-- Exercise --
Nothing should be output except the lines from the top of the material below through the line that contains "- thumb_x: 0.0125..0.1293", each exactly as written.

-- Source material --
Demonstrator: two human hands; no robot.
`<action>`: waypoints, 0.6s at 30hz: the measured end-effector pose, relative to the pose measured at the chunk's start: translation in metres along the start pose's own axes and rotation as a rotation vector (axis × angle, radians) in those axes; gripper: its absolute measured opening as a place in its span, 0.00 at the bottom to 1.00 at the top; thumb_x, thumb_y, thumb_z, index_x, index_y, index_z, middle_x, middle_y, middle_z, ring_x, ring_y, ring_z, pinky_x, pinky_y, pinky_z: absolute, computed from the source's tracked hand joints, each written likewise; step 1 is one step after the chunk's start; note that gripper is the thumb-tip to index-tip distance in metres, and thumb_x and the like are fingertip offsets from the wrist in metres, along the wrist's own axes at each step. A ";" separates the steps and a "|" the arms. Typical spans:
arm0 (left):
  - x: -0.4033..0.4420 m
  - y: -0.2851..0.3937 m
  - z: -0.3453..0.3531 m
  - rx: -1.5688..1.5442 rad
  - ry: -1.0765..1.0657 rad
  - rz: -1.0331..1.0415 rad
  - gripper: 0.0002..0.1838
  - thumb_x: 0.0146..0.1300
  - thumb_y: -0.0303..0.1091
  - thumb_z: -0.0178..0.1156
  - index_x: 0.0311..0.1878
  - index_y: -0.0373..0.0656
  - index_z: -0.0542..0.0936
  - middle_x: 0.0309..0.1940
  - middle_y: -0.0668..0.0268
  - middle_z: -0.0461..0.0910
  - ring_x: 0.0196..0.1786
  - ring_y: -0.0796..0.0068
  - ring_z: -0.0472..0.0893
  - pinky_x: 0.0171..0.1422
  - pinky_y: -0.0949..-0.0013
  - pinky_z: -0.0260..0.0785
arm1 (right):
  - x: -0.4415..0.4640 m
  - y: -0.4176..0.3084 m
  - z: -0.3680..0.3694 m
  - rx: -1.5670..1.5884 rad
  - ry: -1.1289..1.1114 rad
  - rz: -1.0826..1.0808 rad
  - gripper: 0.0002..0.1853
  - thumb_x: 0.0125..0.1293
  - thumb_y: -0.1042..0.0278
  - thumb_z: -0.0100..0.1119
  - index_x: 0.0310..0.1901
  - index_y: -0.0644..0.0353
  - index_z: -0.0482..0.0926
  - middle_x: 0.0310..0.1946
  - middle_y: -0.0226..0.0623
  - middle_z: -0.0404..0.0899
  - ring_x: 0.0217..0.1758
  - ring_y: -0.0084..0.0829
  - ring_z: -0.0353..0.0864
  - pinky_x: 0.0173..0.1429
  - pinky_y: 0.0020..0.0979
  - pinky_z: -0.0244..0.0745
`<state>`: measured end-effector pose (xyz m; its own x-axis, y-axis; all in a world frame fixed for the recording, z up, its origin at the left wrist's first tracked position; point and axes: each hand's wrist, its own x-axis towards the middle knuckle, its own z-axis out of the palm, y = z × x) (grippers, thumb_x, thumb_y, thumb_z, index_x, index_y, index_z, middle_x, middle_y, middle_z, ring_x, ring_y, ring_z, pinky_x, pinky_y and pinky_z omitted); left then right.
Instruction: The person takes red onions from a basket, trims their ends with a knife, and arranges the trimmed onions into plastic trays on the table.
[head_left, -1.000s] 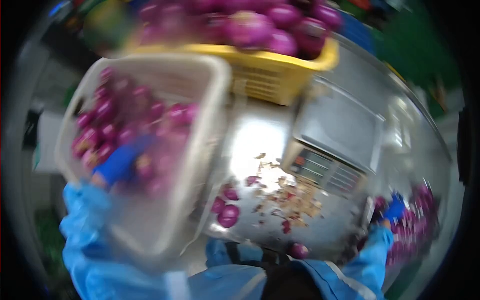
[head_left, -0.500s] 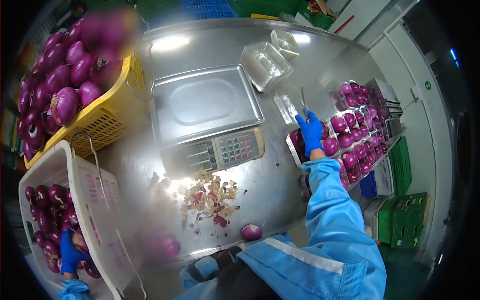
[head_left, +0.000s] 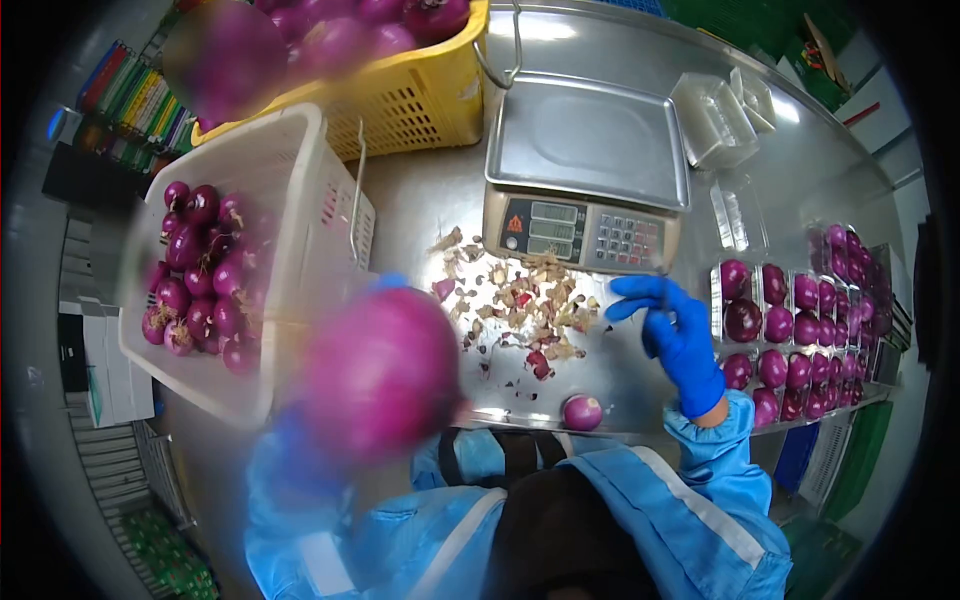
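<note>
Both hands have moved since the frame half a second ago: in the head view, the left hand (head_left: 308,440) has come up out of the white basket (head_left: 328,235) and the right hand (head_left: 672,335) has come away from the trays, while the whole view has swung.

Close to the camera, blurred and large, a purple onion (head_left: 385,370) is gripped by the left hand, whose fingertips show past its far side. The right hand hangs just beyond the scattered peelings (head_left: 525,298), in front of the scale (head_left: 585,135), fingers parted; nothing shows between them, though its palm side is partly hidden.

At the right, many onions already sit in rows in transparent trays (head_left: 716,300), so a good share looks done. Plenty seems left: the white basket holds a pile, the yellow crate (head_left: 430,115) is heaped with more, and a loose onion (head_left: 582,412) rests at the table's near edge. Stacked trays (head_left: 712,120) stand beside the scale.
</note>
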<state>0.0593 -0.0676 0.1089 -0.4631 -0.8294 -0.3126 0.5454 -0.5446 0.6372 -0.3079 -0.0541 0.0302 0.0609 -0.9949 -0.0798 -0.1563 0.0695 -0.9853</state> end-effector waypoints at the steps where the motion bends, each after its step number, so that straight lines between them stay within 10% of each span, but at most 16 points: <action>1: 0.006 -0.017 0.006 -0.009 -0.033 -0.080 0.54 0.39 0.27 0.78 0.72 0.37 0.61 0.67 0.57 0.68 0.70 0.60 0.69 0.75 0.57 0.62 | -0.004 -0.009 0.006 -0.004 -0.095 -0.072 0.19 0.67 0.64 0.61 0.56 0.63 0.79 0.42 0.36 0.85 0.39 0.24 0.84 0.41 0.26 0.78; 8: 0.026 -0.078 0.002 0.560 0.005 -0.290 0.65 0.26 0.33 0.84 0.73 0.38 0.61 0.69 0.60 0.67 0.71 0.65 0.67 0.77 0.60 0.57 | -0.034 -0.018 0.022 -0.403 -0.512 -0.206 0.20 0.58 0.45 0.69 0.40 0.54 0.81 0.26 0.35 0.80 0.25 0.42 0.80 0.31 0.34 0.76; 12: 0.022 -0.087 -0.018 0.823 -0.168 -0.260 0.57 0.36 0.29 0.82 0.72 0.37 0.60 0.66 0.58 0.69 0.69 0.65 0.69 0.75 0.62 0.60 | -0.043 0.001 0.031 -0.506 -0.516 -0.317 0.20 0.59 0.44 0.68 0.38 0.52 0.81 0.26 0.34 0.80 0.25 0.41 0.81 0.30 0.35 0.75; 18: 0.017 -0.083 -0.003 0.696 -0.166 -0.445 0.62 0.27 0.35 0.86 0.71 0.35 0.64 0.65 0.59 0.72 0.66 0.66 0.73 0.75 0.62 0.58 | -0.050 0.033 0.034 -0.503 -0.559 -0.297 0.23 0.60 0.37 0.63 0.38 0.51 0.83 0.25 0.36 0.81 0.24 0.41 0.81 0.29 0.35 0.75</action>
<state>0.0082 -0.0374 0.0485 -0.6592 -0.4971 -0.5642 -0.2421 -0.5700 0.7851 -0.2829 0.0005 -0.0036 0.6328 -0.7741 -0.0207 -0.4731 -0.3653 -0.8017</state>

-- Answer below --
Demonstrator: two human hands; no robot.
`<action>`: waypoints, 0.6s at 30hz: the measured end-effector pose, relative to the pose measured at the chunk's start: translation in metres along the start pose's own axes and rotation as a rotation vector (axis × angle, radians) in those axes; gripper: its absolute measured opening as a place in its span, 0.00 at the bottom to 1.00 at the top; thumb_x, thumb_y, thumb_z, index_x, index_y, index_z, middle_x, middle_y, middle_z, ring_x, ring_y, ring_z, pinky_x, pinky_y, pinky_z: absolute, computed from the source's tracked hand joints, each written likewise; step 1 is one step after the chunk's start; note that gripper is the thumb-tip to index-tip distance in metres, and thumb_x and the like are fingertip offsets from the wrist in metres, along the wrist's own axes at each step. A ";" separates the steps and a "|" the arms. Typical spans:
arm0 (left):
  - x: -0.4033..0.4420 m
  - y: -0.2851..0.3937 m
  - z: -0.3453..0.3531 m
  - rx: -1.5688..1.5442 rad
  - ry: -1.0765..1.0657 rad
  - rz: -1.0331..1.0415 rad
  - gripper: 0.0002..0.1838
  - thumb_x: 0.0146..0.1300
  - thumb_y: -0.0303..0.1091
  - thumb_z: -0.0178..0.1156
  - index_x: 0.0311..0.1878
  - index_y: -0.0373..0.0656
  - index_z: -0.0542..0.0936
  - middle_x: 0.0309..0.1940
  - middle_y: -0.0668..0.0268
  - middle_z: -0.0461..0.0910
  - ring_x: 0.0196..0.1786
  - ring_y: -0.0796..0.0068
  - ring_z: -0.0472..0.0893
  - pinky_x: 0.0171..0.1422
  - pinky_y: -0.0949..-0.0013
  - pinky_z: -0.0260..0.0785
arm1 (right):
  - x: -0.4415..0.4640 m
  - y: -0.4176..0.3084 m
  - z: -0.3680..0.3694 m
  - rx: -1.5670..1.5884 rad
  - ry: -1.1289..1.1114 rad
  - rz: -1.0826..1.0808 rad
  - gripper: 0.0002..0.1853
  - thumb_x: 0.0125..0.1293

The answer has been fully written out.